In this exercise, every entry is to be transcribed exactly as written.

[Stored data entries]
/---
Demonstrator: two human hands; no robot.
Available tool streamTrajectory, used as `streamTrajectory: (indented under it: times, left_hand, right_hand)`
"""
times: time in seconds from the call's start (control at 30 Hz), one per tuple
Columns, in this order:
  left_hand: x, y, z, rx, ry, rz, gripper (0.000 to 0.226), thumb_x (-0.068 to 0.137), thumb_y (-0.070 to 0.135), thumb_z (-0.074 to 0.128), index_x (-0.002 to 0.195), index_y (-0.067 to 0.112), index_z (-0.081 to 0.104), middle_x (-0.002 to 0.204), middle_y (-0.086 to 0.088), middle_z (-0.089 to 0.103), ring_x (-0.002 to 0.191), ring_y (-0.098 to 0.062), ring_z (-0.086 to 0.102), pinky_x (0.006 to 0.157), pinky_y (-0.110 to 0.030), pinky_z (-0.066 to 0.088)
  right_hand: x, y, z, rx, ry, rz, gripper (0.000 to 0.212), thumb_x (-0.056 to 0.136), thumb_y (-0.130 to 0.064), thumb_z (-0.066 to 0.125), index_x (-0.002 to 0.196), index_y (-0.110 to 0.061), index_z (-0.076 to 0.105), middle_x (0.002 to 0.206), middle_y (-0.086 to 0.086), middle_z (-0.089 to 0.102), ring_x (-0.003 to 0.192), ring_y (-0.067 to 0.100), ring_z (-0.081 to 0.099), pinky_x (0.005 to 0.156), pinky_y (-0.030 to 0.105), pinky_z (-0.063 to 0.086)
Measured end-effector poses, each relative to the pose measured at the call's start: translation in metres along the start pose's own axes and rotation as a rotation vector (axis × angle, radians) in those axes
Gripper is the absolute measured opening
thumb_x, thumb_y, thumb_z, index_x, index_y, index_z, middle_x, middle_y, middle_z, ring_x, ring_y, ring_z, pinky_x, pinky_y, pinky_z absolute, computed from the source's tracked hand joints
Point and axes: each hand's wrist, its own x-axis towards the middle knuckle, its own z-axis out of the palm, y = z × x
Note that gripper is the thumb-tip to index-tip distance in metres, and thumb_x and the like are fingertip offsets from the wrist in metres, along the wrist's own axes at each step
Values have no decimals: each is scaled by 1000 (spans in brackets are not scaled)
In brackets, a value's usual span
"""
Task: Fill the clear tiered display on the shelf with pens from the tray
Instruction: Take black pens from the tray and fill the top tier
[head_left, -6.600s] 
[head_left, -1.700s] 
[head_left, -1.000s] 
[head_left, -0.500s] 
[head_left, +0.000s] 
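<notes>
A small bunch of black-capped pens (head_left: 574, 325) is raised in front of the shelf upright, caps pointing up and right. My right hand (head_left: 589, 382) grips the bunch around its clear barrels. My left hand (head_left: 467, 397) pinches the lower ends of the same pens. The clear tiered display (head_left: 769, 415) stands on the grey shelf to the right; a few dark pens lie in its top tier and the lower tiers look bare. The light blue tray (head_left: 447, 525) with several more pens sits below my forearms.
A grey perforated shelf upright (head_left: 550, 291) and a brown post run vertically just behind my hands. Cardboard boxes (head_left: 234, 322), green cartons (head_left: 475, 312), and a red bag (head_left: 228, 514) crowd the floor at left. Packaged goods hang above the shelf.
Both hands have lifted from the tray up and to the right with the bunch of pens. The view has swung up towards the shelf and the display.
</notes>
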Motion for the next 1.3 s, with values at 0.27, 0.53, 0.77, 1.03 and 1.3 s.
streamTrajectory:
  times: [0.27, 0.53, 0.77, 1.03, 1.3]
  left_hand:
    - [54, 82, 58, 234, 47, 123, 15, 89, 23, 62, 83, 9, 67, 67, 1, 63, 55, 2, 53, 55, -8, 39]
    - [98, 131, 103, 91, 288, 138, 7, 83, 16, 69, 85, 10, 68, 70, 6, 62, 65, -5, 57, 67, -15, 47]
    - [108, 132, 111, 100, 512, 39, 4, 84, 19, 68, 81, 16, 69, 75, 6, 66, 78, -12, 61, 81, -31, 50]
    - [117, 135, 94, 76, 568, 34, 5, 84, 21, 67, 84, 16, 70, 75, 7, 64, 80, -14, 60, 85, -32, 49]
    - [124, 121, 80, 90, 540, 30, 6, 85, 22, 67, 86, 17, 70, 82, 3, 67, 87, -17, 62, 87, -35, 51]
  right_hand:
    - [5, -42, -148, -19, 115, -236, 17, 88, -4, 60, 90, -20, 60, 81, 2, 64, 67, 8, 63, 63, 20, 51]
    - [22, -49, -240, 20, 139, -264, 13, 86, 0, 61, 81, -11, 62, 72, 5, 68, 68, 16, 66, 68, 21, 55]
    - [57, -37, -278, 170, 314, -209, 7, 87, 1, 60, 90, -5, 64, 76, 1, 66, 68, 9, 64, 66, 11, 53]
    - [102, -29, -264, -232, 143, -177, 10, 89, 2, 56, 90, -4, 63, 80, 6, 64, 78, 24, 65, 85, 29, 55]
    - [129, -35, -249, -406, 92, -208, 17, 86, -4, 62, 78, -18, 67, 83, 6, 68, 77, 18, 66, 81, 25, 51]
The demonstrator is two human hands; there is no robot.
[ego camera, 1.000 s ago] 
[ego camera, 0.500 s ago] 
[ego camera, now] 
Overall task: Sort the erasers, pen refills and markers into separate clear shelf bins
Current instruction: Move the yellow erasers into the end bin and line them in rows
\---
--- Answer to the problem ---
Demonstrator: two human hands; no robot.
Available tool streamTrajectory, used as `streamTrajectory: (indented under it: times, left_hand, right_hand)`
"""
times: time in seconds from the call's start (control at 30 Hz), one per tuple
Columns, in this order:
  left_hand: x, y, z, rx, ry, rz, gripper (0.000 to 0.226), thumb_x (-0.068 to 0.137), thumb_y (-0.070 to 0.135), thumb_z (-0.074 to 0.128), index_x (-0.002 to 0.195), index_y (-0.067 to 0.112), index_z (-0.081 to 0.104), middle_x (-0.002 to 0.204), middle_y (-0.086 to 0.088), middle_z (-0.089 to 0.103), ring_x (-0.002 to 0.191), ring_y (-0.098 to 0.062), ring_z (-0.086 to 0.102), pinky_x (0.006 to 0.157), pinky_y (-0.110 to 0.030), pinky_z (-0.066 to 0.088)
  right_hand: x, y, z, rx, ry, rz, gripper (0.000 to 0.212), thumb_x (-0.056 to 0.136), thumb_y (-0.130 to 0.064), thumb_z (-0.066 to 0.125), index_x (-0.002 to 0.196), index_y (-0.110 to 0.061), index_z (-0.076 to 0.105), middle_x (0.002 to 0.206), middle_y (-0.086 to 0.086), middle_z (-0.089 to 0.102), ring_x (-0.003 to 0.192), ring_y (-0.067 to 0.100), ring_z (-0.081 to 0.099), pinky_x (0.005 to 0.156), pinky_y (-0.030 to 0.105), pinky_z (-0.063 to 0.086)
Measured end-effector poses, each relative to the pose measured at the call's start: translation in metres along the start pose's own axes and rotation as a rotation vector (axis × angle, radians) in those axes
Gripper is the absolute measured opening
thumb_x, thumb_y, thumb_z, index_x, index_y, index_z, middle_x, middle_y, middle_z, ring_x, ring_y, ring_z, pinky_x, pinky_y, pinky_z absolute, computed from the source's tracked hand joints
Point and axes: each hand's wrist, its own x-axis towards the middle knuckle, its own z-axis out of the palm, y = z × x
Note that gripper is the thumb-tip to index-tip distance in metres, and thumb_x and the like are fingertip offsets from the wrist in metres, along the wrist's own axes at each step
Values have no decimals: each is scaled by 1000 (spans in brackets are not scaled)
In brackets, a value's usual span
"""
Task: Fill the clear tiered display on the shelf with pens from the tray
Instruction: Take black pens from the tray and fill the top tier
[head_left, -6.600s] 
[head_left, -1.700s] 
[head_left, -1.000s] 
[head_left, -0.500s] 
[head_left, +0.000s] 
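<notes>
A small bunch of black-capped pens (head_left: 574, 325) is raised in front of the shelf upright, caps pointing up and right. My right hand (head_left: 589, 382) grips the bunch around its clear barrels. My left hand (head_left: 467, 397) pinches the lower ends of the same pens. The clear tiered display (head_left: 769, 415) stands on the grey shelf to the right; a few dark pens lie in its top tier and the lower tiers look bare. The light blue tray (head_left: 447, 525) with several more pens sits below my forearms.
A grey perforated shelf upright (head_left: 550, 291) and a brown post run vertically just behind my hands. Cardboard boxes (head_left: 234, 322), green cartons (head_left: 475, 312), and a red bag (head_left: 228, 514) crowd the floor at left. Packaged goods hang above the shelf.
Both hands have lifted from the tray up and to the right with the bunch of pens. The view has swung up towards the shelf and the display.
</notes>
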Motion for the next 1.3 s, with values at 0.27, 0.53, 0.77, 1.03 and 1.3 s.
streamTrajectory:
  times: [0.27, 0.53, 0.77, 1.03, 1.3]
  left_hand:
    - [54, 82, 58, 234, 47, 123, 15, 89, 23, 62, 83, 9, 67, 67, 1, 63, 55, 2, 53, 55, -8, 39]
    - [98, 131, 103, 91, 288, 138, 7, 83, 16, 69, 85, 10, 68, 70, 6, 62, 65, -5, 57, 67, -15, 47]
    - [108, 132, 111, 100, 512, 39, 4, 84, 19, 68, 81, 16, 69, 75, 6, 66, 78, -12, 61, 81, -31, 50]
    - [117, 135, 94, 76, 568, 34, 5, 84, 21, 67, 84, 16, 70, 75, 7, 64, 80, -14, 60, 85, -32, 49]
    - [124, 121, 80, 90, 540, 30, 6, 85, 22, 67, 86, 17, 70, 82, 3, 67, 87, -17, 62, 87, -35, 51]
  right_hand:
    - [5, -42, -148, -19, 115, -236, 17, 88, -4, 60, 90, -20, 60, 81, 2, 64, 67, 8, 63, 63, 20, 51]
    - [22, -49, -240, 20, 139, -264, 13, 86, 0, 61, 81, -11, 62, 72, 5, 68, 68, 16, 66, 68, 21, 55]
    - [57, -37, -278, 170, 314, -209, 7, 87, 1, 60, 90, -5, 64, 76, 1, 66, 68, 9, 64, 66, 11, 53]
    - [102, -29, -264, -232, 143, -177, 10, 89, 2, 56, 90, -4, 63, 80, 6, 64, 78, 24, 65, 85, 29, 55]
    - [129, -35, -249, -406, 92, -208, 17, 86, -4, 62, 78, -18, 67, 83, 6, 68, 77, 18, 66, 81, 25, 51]
The demonstrator is two human hands; there is no robot.
[ego camera, 1.000 s ago] 
[ego camera, 0.500 s ago] 
[ego camera, now] 
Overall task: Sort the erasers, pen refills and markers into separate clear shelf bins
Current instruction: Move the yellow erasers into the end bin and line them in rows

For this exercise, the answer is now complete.